▽

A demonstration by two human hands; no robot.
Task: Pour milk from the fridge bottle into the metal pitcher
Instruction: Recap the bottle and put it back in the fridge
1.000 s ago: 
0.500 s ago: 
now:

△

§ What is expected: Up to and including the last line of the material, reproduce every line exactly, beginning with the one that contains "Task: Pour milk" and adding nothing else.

§ Reply to the task:
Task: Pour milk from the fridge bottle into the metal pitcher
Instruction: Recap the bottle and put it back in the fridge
1.000 s ago: 
0.500 s ago: 
now:

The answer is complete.